I have a bunch of images in a folder that are effectively just pieces of one image that was broken into overlapping parts. How can I quickly and programmatically recombine these images to create the original image?

I would prefer a solution that uses python or mathematica (or is an existing application), but I am open to other ideas as well (I am fairly proficient with Java).


Solution

  • Well, I no longer need to do this to do what I want to do, but I will share how I would do this if I were to write it in python (mix of psuedocode and python). Here I assume that the top left corner of subsequent images are always the point of overlap (which was true in my case).
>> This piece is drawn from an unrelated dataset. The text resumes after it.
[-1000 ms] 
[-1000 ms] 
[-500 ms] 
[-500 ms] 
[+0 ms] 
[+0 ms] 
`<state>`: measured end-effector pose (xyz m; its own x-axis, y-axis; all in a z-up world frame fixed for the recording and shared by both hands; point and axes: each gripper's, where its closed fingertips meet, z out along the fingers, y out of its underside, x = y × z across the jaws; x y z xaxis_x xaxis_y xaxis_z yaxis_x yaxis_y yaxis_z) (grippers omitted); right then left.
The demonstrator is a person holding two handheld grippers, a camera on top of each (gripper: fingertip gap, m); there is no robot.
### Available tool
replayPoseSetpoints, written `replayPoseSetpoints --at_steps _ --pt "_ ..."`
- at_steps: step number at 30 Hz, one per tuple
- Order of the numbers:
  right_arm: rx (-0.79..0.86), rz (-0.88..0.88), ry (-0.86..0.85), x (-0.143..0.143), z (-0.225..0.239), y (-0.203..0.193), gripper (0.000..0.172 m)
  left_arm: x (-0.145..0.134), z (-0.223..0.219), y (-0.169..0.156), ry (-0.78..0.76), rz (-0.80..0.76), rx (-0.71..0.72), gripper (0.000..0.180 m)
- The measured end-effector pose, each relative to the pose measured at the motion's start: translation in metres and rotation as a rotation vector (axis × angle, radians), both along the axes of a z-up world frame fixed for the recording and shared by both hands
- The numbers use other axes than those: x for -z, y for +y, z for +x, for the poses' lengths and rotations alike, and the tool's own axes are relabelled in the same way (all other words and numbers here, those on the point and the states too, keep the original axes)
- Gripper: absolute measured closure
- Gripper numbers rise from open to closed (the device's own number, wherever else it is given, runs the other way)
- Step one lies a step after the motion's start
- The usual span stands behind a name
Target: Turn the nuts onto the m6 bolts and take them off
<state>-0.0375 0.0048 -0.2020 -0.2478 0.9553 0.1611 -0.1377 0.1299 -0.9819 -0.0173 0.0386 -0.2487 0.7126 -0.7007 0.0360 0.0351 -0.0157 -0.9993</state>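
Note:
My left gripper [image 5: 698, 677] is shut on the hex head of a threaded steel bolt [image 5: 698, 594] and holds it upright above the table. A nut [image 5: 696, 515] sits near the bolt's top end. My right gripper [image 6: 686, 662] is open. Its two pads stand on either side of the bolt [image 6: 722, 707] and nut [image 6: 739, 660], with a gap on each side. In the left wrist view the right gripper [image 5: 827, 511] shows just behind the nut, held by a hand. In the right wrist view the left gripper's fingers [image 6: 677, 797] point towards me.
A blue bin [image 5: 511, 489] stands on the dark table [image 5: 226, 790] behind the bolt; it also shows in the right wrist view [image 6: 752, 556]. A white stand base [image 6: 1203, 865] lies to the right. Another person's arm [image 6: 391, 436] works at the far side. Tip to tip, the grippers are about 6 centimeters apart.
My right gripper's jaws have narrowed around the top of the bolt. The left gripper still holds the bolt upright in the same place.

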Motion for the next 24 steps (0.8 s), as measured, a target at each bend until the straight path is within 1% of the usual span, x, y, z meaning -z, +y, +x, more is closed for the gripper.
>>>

If you want to detect overlaps for any corner, you will need to detect which "corner" case you are in and add handling for each case.

    images = list of images to be stitched, loaded from directory
    stitched_image = images[0]
    
    for (image in images):
        if first image then skip it (continue)
        else combine_images(stitched_image, image)
    
    def combine_images (stitched_image, image_to_add):
        top_left_corner = top left corner of image_to_add 
        // top_left_corner dimensions need to be big enough that you don't have a false positive, 
        // but not so big that the overlap doesn't exist
        coordinates = find_coordinates(stitched_image,top_left_corner)
    
        new_width = max(stitched_image.width,image_to_add.width + coordinates.x)
        new_height = max(stitched_image.height,image_to_add.width + coordinates.y)
        new_image = new Image(new_width,new_height) // See note 1
        new_image.paste(stitched_image,(0,0))
        new_image.paste(image_to_add,(coordinates.x,coordinates.y))
    
        stitched_image = new_image
    
    def find_coordinates (image,sub_image):
        // See note 2 below for how to implement
    

    Notes:

    1. Creating an image and pasting into it can be accomplised with PIL: http://29a.ch/2009/5/14/concatenating-images-using-python

    2. See this question for how to find a sub_image in an image (may need to convert image to another representation): Finding a subimage inside a Numpy image. Also, for any proficient programmer, it wouldn't be at all difficult to manually inspect pixels in the matrix of pixels to find the overlap. You could add in additional optimization if you know roughly where the overlap is likely to occur by simply searching in the more likely areas first.